Hong Kong police continued to clash with protesters in the semi-autonomous city over the past several days, exchanging tear gas, water cannon and rubber bullets with demonstrators’ homemade petrol bombs and bow and arrow fire.
As unrest continues and demonstrators’ weaponry becomes more lethal, an escalation in police response to the protests may be on the horizon as well.
"If they continue such dangerous actions, we would have no choice but to use the minimum force necessary, including live rounds, to fire back," Hong Kong Police Superintendent Louis Lau said Sunday, as reported by Deutsche Welle.
On Monday, officers were also able to shutter all exits to Hong Kong Polytechnic University, effectively trapping several hundred student protesters within the school. Approximately 400 people who attempted to exit the school have been arrested as a result.
Mike Wong, vice president of the San Francisco chapter of Veterans for Peace, joined Radio Sputnik’s Loud and Clear on Monday to discuss what he believes is the reasoning behind the anti-riot police’s restraint and explain why that same sense of control may soon disappear.
“The police in Hong Kong are very well trained; the police in China are very well trained these days,” Wong told hosts Brian Becker and John Kiriakou. “Riot control is something they’re very good at.”

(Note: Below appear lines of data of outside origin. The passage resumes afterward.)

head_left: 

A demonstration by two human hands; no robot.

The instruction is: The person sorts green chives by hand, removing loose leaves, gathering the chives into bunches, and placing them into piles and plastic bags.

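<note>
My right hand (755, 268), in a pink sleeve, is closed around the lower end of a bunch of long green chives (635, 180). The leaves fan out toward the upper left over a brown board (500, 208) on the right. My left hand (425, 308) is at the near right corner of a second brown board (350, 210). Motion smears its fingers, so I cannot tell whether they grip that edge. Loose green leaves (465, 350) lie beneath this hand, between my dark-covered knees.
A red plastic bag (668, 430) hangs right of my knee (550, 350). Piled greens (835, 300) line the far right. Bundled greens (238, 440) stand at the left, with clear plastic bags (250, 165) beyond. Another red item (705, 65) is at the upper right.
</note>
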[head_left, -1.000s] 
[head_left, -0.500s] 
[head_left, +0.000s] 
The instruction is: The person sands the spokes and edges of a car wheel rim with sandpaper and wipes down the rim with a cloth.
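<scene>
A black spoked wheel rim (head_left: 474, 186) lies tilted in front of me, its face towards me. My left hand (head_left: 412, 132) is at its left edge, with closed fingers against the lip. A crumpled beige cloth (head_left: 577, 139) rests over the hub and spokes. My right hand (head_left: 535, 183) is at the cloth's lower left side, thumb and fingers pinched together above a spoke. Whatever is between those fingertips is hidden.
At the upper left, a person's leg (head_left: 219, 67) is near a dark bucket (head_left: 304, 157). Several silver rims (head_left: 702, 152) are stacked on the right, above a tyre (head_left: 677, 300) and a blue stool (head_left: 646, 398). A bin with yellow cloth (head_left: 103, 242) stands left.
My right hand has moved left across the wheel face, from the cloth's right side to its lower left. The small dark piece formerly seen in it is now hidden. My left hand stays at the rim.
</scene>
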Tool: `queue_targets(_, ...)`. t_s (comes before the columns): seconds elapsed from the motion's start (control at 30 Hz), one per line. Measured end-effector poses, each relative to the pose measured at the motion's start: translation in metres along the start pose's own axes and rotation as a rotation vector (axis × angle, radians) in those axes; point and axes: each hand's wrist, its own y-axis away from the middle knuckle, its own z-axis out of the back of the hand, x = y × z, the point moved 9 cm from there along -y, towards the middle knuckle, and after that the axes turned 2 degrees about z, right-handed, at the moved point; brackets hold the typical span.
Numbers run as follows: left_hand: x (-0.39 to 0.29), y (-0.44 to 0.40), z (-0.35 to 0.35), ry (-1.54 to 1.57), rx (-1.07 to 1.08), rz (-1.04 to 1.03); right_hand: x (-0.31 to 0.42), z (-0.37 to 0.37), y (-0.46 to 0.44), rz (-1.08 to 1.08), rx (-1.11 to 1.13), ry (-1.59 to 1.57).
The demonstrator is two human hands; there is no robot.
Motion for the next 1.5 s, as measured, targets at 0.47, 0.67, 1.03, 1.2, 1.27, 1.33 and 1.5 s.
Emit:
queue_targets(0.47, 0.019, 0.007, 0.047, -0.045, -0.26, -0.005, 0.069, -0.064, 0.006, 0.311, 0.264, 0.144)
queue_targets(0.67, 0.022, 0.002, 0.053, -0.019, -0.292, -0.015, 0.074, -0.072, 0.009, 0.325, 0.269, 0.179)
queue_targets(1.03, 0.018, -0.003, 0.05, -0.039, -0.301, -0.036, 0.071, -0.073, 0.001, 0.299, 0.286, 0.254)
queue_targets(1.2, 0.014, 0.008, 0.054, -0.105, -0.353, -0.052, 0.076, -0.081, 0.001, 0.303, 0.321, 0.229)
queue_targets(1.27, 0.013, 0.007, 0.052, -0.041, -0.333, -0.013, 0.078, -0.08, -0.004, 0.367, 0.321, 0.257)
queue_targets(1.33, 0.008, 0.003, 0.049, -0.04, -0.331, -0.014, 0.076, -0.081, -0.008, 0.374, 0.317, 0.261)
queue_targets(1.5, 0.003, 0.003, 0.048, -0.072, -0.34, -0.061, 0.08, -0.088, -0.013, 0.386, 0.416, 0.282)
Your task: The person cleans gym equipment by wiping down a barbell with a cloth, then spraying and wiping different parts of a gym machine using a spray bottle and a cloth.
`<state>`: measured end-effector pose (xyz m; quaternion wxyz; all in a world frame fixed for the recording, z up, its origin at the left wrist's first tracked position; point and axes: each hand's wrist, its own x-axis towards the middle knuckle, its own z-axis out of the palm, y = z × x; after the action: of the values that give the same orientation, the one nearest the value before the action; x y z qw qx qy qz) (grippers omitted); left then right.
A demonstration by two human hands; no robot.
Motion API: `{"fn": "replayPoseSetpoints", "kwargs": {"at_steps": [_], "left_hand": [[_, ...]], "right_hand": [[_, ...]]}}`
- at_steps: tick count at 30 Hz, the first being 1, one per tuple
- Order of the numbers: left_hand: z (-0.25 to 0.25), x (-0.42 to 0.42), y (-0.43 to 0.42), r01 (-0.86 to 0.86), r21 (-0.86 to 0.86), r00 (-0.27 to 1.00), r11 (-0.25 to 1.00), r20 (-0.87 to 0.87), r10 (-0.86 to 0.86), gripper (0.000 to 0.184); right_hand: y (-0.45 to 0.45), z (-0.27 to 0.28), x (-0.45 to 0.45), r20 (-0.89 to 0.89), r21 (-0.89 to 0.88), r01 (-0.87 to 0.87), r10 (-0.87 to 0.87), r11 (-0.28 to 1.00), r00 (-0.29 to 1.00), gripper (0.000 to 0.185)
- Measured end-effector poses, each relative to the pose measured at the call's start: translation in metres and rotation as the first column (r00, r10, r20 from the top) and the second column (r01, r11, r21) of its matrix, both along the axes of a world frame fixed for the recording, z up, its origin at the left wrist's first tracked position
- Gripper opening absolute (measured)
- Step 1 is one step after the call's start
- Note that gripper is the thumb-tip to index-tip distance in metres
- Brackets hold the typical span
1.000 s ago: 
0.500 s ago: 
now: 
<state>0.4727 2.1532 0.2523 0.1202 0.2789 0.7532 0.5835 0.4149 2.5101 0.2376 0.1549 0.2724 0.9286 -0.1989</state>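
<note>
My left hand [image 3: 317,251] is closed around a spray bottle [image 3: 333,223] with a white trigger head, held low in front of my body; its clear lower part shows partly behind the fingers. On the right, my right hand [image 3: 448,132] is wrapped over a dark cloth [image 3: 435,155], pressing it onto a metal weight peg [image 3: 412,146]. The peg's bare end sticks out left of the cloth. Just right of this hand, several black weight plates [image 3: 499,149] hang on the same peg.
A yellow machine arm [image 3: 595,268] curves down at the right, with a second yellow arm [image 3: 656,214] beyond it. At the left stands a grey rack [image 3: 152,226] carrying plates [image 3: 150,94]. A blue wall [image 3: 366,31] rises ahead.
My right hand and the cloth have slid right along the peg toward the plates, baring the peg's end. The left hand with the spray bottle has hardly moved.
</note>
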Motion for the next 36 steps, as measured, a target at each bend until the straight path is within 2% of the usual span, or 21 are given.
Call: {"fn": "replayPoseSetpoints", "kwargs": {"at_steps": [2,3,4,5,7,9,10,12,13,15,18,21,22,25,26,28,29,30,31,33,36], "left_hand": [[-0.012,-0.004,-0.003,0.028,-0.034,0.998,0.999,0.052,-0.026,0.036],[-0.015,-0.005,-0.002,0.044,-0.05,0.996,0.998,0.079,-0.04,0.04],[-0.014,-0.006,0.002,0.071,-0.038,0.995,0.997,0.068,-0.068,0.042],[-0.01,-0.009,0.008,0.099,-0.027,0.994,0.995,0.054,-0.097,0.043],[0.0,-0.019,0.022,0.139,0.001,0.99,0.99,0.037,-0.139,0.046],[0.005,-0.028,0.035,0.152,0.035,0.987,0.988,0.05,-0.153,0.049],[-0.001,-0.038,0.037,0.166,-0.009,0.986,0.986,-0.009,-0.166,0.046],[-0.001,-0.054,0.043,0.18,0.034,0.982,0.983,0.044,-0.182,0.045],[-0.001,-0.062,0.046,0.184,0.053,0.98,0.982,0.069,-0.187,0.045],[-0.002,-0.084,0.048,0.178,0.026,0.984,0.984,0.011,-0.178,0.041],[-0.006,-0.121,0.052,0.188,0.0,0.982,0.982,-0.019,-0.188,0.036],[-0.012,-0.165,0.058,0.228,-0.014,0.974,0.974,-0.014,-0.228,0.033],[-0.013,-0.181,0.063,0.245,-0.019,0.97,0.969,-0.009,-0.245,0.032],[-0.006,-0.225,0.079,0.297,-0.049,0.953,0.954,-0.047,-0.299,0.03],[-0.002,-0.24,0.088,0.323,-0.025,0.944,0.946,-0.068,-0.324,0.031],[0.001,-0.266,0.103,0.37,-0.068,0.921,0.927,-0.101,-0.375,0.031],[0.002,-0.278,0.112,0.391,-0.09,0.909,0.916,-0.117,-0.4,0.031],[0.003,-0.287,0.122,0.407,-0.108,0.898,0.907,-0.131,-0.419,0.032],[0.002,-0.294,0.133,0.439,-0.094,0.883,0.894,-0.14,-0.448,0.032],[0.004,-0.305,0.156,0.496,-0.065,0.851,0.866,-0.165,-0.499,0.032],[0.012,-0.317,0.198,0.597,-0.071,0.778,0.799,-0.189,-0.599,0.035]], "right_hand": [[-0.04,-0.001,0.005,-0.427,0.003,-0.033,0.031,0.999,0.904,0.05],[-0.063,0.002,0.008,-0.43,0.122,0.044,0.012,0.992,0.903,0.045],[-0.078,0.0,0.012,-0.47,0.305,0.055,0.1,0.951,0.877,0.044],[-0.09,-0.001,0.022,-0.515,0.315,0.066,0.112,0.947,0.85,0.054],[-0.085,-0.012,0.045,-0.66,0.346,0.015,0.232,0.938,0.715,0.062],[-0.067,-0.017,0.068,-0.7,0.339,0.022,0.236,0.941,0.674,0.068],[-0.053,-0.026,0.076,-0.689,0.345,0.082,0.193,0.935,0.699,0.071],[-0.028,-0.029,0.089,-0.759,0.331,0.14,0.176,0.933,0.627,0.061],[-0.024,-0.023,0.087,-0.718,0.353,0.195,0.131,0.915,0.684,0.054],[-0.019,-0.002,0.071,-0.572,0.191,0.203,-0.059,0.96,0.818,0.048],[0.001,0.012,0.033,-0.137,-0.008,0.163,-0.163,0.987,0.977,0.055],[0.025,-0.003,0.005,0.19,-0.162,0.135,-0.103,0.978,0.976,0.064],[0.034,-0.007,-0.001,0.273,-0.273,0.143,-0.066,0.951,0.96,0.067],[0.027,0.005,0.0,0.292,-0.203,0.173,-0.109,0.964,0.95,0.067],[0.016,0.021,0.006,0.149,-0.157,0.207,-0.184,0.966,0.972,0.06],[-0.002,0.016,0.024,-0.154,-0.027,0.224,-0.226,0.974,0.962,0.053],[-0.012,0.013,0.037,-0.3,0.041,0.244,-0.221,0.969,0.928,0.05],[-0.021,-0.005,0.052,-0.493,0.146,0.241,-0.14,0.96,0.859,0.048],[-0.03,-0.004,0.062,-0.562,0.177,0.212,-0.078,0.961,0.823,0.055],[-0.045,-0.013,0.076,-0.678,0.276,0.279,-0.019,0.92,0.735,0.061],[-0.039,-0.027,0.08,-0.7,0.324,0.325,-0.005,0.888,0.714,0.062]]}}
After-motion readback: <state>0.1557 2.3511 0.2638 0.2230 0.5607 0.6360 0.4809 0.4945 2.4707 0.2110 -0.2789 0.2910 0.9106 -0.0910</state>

Furthermore, he pointed out, the governments of Hong Kong and mainland China are aware of the potential “political consequences” and the lens through which the international community - and Western media, particularly - would view them if police-protester clashes turned into a “blood bath.”
“They have to lie,” Wong argued, speaking of Western media. “They’ll take the very restrained force used by the Hong Kong police … and they’ll try to depict it as some horrible, evil empire … They won’t admit that [the HKPF] is using so much less force than would be used in the United States or any other Western country.”
With this knowledge, anti-riot police in Hong Kong have been acting with “great restraint” in situations that would play out differently in other parts of the world, according to Wong. For example, if someone hurled a Molotov cocktail at a US police officer, then they would be shot without consequence to the officer.
However, the HKPF’s patience may be running thin following this weekend’s clashes.
“The fact that they’re issuing kind of a blanket warning is a new stage, and I think it is a response to the stepped up firepower that the protesters have with the bows and arrows,” Wong said.
The Veterans for Peace official went on to argue that between the archery and the siege of Hong Kong Polytechnic University, the demonstrations are taking a medieval warfare turn, and the authorities actually appear to be waiting to let the protesters come out on their own rather than storm the school.
It’s not just the HKPF and demonstrators that are clashing, however. Wong pointed out that even citizens - such as the 57-year-old man who was set ablaze last week - have been seen acting against protesters who have ravaged areas of the semi-autonomous city and caused a number of roadblocks.